Does it work the same way for organizations? How does one address their inherent complexity?

If you are just cranking widgets or stacking boxes or where the work shows up physically, that is not that complex. You don’t need to figure out what to do, what you need to do is obvious. But if you have been tasked to initiate a program to implement diversity amongst your box stackers, it gets complex.

When I was first did this 30 years ago I thought that the more sophisticated and the higher up I would go in terms of management the less they would be interested in this because they would be already doing it. And I found just the opposite. The higher up I got, the more pain they were in and the more value they got out of applying this stuff.

It is funny that the people who need GTD the least are the most attracted to it. So I get to work with some of the best and busiest and brightest people. They are the ones who are the most sensitive. It used to puzzle me and what GTD does is that it creates clear space and relieves drag on the system. The people most interested in relieving drag on the system are the fastest people.
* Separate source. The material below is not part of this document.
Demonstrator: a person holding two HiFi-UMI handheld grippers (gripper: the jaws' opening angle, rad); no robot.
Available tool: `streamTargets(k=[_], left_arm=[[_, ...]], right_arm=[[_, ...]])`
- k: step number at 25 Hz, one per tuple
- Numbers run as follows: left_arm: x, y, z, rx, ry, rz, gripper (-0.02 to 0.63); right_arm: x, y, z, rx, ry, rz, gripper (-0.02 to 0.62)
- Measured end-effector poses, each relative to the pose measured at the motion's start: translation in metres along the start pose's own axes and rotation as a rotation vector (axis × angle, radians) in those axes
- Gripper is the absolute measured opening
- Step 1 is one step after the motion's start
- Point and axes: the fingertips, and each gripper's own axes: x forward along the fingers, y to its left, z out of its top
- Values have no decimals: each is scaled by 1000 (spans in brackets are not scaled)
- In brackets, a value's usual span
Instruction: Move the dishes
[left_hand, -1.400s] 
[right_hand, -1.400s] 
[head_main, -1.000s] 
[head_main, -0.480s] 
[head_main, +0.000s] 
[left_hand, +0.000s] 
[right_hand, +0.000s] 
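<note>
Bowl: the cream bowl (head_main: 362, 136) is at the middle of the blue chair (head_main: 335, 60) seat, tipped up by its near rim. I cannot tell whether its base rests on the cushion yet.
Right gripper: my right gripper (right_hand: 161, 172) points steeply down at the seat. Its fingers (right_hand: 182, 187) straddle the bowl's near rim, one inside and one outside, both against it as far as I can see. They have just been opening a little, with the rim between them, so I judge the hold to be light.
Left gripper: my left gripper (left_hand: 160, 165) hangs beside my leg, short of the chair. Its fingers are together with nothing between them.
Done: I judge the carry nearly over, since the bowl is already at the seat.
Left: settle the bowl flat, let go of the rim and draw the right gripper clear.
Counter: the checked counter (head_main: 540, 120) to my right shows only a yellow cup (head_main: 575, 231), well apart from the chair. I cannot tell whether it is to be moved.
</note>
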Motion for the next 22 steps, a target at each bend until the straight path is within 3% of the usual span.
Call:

It is a big deal for the executive to suddenly be able to leave work an hour earlier and be present when their kids play football or just be present in their life. Everybody thinks they need more time, but they don’t need time, they need space.
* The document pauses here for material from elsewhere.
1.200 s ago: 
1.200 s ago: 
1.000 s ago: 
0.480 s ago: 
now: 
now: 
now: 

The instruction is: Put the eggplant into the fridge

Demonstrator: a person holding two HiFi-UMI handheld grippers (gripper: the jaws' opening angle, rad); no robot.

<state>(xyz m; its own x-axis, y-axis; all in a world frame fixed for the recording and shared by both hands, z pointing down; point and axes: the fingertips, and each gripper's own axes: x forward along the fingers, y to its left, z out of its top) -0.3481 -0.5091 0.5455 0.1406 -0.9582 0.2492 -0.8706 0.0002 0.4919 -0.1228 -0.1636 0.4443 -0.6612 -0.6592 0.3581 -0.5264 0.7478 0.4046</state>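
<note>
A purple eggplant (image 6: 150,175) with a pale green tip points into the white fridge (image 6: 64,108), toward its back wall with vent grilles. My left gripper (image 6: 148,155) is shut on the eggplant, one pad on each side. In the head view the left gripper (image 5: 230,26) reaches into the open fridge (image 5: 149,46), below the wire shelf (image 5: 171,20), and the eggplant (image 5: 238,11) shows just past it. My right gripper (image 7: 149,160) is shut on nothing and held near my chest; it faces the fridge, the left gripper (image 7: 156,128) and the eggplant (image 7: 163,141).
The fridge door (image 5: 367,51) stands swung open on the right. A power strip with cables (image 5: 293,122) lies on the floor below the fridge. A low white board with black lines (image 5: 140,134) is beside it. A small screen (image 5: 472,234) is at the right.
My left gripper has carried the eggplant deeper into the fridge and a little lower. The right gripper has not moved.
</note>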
How can executives create space?

First, they need to build reflection time: a two hour review at the end of every week. You better close the door and catch up. It is really about orienting yourself.  What do you need to look at before you spend time with your board or what do you need to be reminded of when going home to spend the weekend with your family? The fact that people look at their calendars is an indicator that they know their head can’t do it. They can’t keep a calendar just in their head. They need to step back and review and reflect on it to sort of locate themselves in space and time.
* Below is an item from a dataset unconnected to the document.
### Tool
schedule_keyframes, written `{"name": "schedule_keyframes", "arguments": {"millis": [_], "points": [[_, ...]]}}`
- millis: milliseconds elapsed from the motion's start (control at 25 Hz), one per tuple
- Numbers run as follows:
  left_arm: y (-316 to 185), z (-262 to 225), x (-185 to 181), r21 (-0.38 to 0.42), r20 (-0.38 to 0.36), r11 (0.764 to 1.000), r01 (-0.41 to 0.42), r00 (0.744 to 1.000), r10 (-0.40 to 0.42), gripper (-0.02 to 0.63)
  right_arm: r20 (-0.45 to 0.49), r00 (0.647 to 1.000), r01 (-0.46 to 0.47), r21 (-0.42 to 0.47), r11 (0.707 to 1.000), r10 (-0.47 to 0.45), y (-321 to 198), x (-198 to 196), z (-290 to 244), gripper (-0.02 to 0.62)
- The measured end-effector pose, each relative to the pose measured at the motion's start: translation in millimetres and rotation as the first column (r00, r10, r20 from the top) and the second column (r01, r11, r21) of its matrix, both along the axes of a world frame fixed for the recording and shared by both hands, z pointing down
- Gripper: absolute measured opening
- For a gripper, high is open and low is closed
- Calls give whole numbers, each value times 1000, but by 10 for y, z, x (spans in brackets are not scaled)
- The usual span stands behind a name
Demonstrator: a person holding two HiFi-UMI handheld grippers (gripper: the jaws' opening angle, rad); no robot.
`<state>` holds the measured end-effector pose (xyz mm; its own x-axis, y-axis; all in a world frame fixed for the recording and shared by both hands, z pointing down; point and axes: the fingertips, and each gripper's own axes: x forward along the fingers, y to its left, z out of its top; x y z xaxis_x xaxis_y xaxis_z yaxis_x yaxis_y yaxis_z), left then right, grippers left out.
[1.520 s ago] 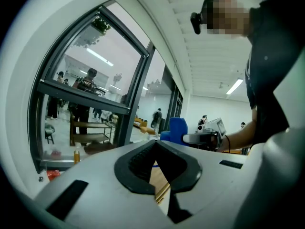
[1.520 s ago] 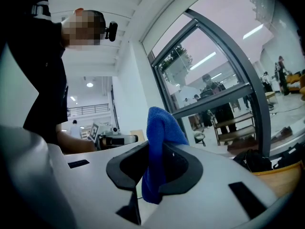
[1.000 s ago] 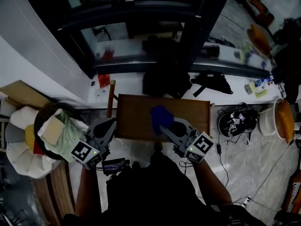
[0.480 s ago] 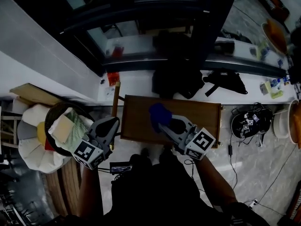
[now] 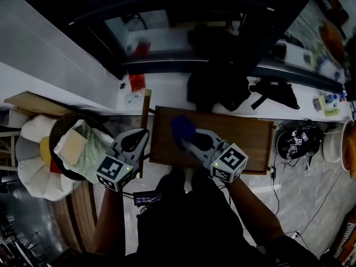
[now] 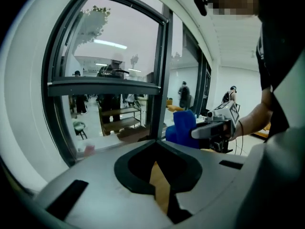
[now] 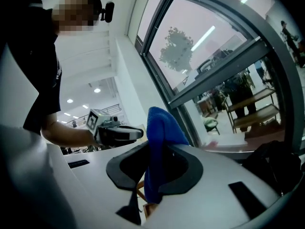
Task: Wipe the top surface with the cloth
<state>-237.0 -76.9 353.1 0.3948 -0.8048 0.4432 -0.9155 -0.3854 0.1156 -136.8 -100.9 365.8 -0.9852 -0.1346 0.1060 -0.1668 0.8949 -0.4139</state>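
Note:
A brown wooden table stands low in front of me in the head view. My right gripper is shut on a blue cloth, which it holds over the table's left part. In the right gripper view the cloth stands up between the jaws. My left gripper hovers at the table's left edge, shut with nothing in it. In the left gripper view its jaws meet at the tips, with the cloth and the right gripper beyond them.
A dark basket with folded cloths sits on a white cushion at the left. A black bag lies behind the table below a dark window frame. A helmet and cables lie at the right.
The right gripper with the cloth has shifted left over the table top. The left gripper has come closer to the table's left edge. My head view has moved too.

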Motion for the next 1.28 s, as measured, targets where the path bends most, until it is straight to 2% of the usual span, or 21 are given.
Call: {"name": "schedule_keyframes", "arguments": {"millis": [160, 360, 520, 640, 880, 1120, 1280], "points": [[-53, 241, -213, -58, -7, 998, 10, 1000, -11, 12, -66, 998, -8, -63, 998, 4, -23, -393, 330, 71], [-207, 547, -386, -122, 13, 992, -27, 999, 29, 12, -113, 993, -38, -183, 982, 18, -152, -870, 829, 71], [-342, 772, -460, -151, 14, 987, -57, 998, 60, 12, -170, 984, -108, -310, 944, 57, -293, -1139, 1352, 71], [-440, 936, -502, -167, 26, 983, -77, 996, 82, 12, -230, 970, -163, -367, 916, 80, -379, -1277, 1726, 71], [-521, 1248, -584, -207, 44, 975, -84, 994, 96, 12, -355, 929, -247, -395, 885, 101, -488, -1412, 2346, 71], [-510, 1341, -593, -219, 27, 971, -100, 994, 109, 12, -422, 902, -287, -431, 856, 90, -535, -1538, 2679, 71], [-495, 1368, -555, -222, 23, 969, -109, 993, 117, 12, -463, 882, -307, -420, 854, 88, -567, -1615, 2827, 71]]}}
How often should executives be looking at their strategic plan? How often should they be rethinking the purpose of their company or their core values? How often should they be looking at key projects that they are committed to complete? How often should they be looking to delegate to their key lieutenant and following up on those? The answer is as often as you need to get that stuff off your mind. But taking a couple of hours to reflect on the weekend is a must. It is extremely valuable but it is one of the toughest habits to instill because nobody feels like they have time to stop and reflect.

Can organisations put policies in place to enable that?

I don’t know whether you can create a policy that requires executives to close their doors and turn off emails for two hours. I don’t know if anybody will be willing to do that. It is impossible to legislate systems or methodologies for people. All you can do is hold them accountable to the outcome. We do a lot of in-house training and many times that’s because the top customers are very senior or very influential people, they get the value-add. But if you slip back to old habits, it is pretty easy to fall off this wagon.

Anything potentially significant that affects how you think and operate is going to take time. It takes two years to learn to tango or speak Italian or cook. God only knows how long it takes to be a good parent. We are starting to work with kids now and kids get these pretty fast. They don’t have all the bad habits to change. With adults it takes most people a couple of years to stop doing something in their heads even if they want to change that habit.